- Barramunga
- Coordinates: 38°34′56″S 143°43′21″E﻿ / ﻿38.58222°S 143.72250°E
- Country: Australia
- State: Victoria
- LGA: Colac Otway Shire;
- Location: 21 km (13 mi) N of Apollo Bay; 77 km (48 mi) SW of Geelong; 142 km (88 mi) SW of Melbourne;

Government
- • State electorate: Polwarth;
- • Federal division: Wannon;

Population
- • Total: 11 (2021)
- Postcode: 3249
Localities around Barramunga
| Gellibrand | Forrest | Barwon Downs |
| Beech Forest | Barramunga | Separation Creek Wye River |
| Beech Forest | Tanybryn Mount Sabine | Kennett River |

= Barramunga =

Barramunga is a locality in the Shire of Colac Otway, Victoria, Australia. The small locality is located deep in the Otway Ranges, and is mostly forested. At the 2021 census, Barramunga had a population of 11.

== History ==
The locality largely developed from the 1880s due to the growth of the local timber industry, with the area first being opened for timber selection in 1884, though a successful dairying industry also developed for several decades.

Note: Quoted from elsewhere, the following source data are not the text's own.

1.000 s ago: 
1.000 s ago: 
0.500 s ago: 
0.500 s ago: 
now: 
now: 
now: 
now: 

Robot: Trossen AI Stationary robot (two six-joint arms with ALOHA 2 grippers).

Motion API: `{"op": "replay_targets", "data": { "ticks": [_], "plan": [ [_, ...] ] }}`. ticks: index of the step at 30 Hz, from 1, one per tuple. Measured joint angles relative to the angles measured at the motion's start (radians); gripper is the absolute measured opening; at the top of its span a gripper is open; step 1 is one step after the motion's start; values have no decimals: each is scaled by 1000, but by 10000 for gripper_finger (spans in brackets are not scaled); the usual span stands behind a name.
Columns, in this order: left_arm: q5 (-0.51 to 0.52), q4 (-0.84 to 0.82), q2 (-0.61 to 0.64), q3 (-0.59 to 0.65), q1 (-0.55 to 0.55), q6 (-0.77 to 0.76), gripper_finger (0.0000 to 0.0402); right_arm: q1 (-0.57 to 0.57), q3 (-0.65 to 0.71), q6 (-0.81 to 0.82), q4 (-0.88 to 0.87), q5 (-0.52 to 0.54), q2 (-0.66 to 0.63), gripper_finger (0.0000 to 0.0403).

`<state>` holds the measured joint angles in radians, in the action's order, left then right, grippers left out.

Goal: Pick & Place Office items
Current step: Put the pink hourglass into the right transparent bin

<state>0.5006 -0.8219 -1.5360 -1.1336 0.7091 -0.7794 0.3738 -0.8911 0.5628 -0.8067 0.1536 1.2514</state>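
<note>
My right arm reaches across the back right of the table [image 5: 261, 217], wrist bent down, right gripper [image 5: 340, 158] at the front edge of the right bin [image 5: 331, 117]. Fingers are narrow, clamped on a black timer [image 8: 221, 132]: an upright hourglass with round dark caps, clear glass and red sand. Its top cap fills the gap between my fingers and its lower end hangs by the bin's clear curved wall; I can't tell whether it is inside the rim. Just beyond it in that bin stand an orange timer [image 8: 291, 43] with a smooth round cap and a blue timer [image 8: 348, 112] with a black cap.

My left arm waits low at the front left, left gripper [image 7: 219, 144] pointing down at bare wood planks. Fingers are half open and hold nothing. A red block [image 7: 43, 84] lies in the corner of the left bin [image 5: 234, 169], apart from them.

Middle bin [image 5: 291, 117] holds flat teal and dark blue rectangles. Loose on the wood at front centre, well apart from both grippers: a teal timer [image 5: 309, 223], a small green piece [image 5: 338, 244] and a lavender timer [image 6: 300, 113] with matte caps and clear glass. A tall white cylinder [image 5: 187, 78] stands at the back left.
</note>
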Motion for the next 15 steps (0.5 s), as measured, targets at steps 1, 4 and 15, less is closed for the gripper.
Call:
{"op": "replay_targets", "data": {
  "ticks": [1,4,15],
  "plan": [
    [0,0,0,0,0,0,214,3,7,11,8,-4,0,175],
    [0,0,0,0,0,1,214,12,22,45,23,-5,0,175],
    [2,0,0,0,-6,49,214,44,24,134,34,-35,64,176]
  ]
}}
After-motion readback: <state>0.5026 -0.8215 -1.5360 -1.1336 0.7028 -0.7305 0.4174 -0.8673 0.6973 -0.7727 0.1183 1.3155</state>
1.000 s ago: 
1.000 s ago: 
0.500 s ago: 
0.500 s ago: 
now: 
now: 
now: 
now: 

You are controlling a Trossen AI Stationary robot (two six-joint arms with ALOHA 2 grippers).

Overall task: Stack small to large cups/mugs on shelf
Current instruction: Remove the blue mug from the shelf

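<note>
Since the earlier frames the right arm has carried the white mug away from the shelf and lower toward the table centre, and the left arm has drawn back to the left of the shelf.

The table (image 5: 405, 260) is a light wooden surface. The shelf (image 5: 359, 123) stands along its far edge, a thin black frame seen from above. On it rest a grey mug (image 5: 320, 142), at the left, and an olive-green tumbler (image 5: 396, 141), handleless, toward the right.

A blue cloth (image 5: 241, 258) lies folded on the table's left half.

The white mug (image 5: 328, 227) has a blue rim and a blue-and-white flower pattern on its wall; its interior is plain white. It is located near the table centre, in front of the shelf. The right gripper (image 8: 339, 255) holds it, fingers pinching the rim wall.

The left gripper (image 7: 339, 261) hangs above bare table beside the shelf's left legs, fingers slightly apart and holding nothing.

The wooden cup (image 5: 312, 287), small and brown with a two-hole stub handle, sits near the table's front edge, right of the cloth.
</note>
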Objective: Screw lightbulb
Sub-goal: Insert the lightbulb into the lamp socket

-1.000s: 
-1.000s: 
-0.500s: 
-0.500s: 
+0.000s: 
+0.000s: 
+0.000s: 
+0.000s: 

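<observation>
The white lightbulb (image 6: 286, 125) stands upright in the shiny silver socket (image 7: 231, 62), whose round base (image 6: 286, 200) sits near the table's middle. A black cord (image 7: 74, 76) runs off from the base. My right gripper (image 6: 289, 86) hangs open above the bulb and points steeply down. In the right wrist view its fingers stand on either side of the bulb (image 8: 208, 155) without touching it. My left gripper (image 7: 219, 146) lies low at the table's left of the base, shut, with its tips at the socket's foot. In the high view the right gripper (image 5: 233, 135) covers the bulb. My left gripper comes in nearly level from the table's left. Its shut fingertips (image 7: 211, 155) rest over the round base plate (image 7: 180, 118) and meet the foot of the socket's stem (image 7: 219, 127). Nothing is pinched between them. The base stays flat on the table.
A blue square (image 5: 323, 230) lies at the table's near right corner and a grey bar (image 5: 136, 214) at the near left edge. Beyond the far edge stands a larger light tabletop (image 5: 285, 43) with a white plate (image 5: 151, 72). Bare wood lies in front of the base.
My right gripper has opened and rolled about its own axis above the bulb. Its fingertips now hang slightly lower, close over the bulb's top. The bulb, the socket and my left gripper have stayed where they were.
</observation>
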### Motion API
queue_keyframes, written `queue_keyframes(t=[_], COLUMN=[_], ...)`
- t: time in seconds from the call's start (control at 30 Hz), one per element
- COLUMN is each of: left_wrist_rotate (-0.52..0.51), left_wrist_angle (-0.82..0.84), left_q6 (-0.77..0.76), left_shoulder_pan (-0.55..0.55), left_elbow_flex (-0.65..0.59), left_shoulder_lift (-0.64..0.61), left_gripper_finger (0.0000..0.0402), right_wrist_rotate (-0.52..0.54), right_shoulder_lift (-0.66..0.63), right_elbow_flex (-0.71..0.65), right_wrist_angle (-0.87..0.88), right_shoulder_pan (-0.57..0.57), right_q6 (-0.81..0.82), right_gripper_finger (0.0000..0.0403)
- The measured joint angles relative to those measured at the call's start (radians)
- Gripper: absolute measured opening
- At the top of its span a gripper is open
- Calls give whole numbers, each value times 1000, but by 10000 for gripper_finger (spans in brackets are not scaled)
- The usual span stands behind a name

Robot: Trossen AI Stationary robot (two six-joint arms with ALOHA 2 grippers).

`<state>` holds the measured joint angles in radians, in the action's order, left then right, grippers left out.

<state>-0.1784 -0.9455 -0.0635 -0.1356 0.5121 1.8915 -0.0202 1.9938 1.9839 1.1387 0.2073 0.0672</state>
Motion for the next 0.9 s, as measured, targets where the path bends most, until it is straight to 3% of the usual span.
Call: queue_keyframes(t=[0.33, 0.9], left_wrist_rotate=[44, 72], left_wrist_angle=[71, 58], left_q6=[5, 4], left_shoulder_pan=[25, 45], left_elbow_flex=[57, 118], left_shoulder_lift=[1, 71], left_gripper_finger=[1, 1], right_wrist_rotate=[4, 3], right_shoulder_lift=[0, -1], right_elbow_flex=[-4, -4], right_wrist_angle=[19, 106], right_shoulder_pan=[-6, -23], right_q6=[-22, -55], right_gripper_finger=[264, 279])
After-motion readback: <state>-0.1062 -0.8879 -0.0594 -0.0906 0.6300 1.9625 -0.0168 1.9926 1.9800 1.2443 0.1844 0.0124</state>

Barramunga State School opened in 1886 and a post office opened on 14 February 1887. A general store and a hotel, the Junction Hotel, both operated by W. F. Danaher, opened around 1888. The hotel was a meeting-place for local activities and interest groups for many years. The Junction Hotel burned down in a bushfire, along with a neighbouring house, in February 1893, was rebuilt, and narrowly escaped being burnt down again in another bushfire in 1898. There were also Methodist and Anglican churches at Barramunga at one time.

There was a local campaign to extend the Forrest railway line to Barramunga from the 1880s, but it was ultimately unsuccessful.

The locality declined over the course of the twentieth century as both the timber and dairying industries declined. The hotel was delicensed in 1929, though it continued to provide accommodation to itinerant workers, now as "Junction House". The last sawmill at Barramunga itself burned down in a bushfire in 1939 and did not reopen.

A new public hall opened during the 1950s, following a post-World War II resurgence in the timber industry. However, the area declined again from the 1960s, as sawmills closed and farmland was resumed to protect water catchments. The school closed in 1974 and the hall fell into disuse thereafter. The former school, and later the hall as well, then became a school camp for Colac High School. The store and post office closed on 27 February 1981. The school camp closed in the 1990s, after which the former hall was sold into private ownership and the former school building removed.

There are two heritage sites in Barramunga listed on the Victorian Heritage Register, both related to the area's sawmilling past: the ruins of Henry's Mill No. 1 (1904-1927), the largest sawmill in the eastern Otways at the time, and Henry's Tramway Tunnel, reputedly the most intact tramline tunnel in Victoria.